The Caucus has further demanded that Parliament;

  1.  defer any action until the appellate process is conclusively complete, respecting the precedent set across decades.
  2. needs to recognize that this premature notification violates the separation of powers, disrespects the Judiciary and unjustly disenfranchises the people of Kpandai and betrays Parliament’s own tradition of constitutional culture.
  3. need to withdraw the notice to the Electoral Commission immediately.

They say their demand “is not a partisan call but a call for basic constitutional fidelity and historical consistency.”

The Deputy Minority leaded added that “the notification on Kpandai is historical aberration.
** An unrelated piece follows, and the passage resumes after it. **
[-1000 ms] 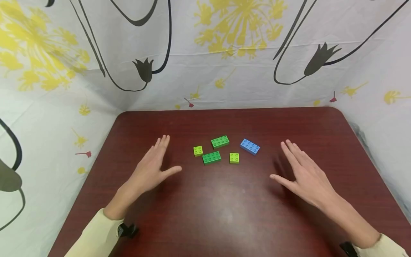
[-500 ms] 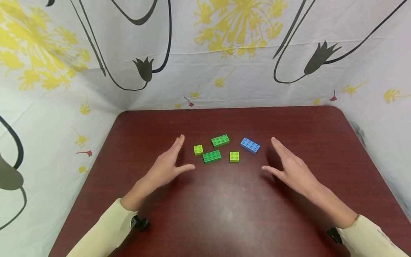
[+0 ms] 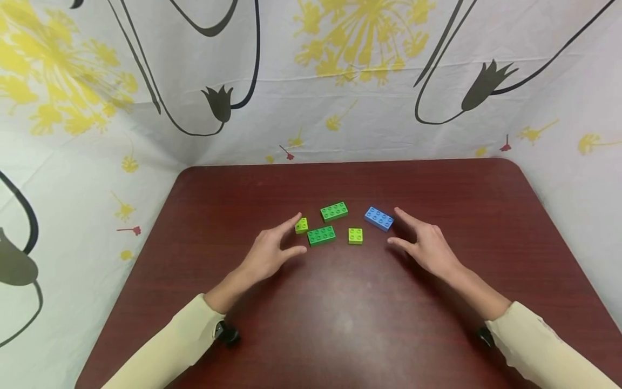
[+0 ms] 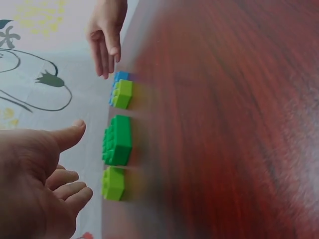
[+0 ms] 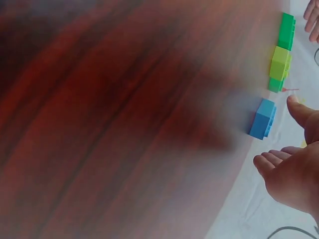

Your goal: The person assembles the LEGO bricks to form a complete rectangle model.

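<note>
Dark-red counter (image 3: 340,319), mid-frame: left hand (image 3: 267,253) near leftmost lime brick (image 3: 302,227), right hand (image 3: 430,247) near blue brick (image 3: 379,219); digits apart on both.

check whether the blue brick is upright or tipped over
Upright. The blue brick sits on the table with its studs facing up in the head view, and the right wrist view agrees.

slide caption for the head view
Left hand and right hand flank five toy bricks on a reddish-brown table.
</note>
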Motion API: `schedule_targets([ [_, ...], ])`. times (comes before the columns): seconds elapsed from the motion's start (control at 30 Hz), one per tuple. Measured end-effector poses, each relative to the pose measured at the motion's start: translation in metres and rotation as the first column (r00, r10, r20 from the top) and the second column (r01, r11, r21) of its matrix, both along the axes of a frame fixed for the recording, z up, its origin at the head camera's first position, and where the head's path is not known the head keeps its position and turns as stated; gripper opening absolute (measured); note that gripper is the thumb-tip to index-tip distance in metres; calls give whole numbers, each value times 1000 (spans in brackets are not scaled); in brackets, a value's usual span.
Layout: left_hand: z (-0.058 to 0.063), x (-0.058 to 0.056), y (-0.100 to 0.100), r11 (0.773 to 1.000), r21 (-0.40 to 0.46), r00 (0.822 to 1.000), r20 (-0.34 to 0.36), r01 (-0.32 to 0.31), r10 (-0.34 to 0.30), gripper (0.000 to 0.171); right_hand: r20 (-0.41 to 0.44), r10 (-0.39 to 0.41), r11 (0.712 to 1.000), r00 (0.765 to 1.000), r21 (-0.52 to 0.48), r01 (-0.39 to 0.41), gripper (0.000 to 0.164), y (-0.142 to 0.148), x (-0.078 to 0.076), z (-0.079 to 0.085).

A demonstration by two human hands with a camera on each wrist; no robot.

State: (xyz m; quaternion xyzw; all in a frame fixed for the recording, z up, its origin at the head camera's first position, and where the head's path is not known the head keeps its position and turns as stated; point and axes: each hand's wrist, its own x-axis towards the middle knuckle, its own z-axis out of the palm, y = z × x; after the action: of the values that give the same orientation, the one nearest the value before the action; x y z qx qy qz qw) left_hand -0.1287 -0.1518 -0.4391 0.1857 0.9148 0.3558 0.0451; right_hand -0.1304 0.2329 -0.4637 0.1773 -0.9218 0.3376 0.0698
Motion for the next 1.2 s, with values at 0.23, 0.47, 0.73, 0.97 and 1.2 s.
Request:
schedule_targets([
  [0.23,-16,-4,9,999,39,1000,14,-18,17,70,109,-60,996,992,-64,67,69,-2,-13,-5],
  [0.47,-25,-6,17,997,76,999,30,-29,27,64,161,-75,989,984,-114,94,63,-7,-21,-6],
  [0.73,-32,-10,22,990,124,997,39,-72,67,55,177,-92,981,980,-155,120,53,-12,-28,-7],
  [0.97,-36,-12,25,992,91,996,-6,-85,86,50,148,-116,979,982,-149,139,46,-13,-29,-7],
  [1.2,-38,-13,26,993,80,996,-28,-86,89,45,147,-125,976,981,-160,149,41,-14,-29,-7],
])
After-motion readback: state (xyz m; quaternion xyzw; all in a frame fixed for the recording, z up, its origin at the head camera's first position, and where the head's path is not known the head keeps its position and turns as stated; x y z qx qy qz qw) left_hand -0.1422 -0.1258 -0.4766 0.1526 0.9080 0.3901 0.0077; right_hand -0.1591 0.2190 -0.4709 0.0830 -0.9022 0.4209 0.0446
It is a violation of the separation of powers, it is a usurpation of appellate jurisdiction, a disenfranchisement of Kpandai voters, a denial of Honourable of Matthew Nyindam’s right and a gross departure from our own certain practices.”

The Kpandai parliamentary seat has been declared vacant by the Speaker of Parliament, following a court ruling that the Kpandai parliamentary elections should be rerun.

A letter that the Clerk to Parliament wrote to the Electoral Commission said: “In exercise of the power conferred and the duty imposed on the Clerk to Parliament by Article 112(5), as amended, of the 1992 Constitution of the Republic of Ghana, as amended, I, EBENEZER AHIMAH DJIETROR, the Clerk to Parliament, DO HEREBY FORMALLY NOTIFY you of the occurrence of a vacancy in the membership of Parliament, occasioned by the Order of the High Court, Tamale, for a rerun of the Kpandai Parliamentary Elections, given on the 24th day of November, 2025.

“This notification is pursuant to the service of a court Order on the Clerk to Parliament as the 4th Respondent in the suit numbered: NR/TL/HC/E13/22/25. Accordingly, notice is hereby given.”

The Tamale High Court has ordered a rerun of the Kpandai parliamentary election within 30 days from Monday, November 24. The decision of the High Court judge, His Lordship Emmanuel Brew Plange, was due to irregularities in the voting and collation processes that undermined the credibility of the outcome.

The petition alleged irregularities in the voting and collation processes that undermined the credibility of the outcome.

The legal team of Matthew Nyindam, the MP who has been ordered not to hold himself as a lawmaker, has filed an appeal at the Court of Appeal as well as a judicial review of the High Court’s decision at the Supreme Court.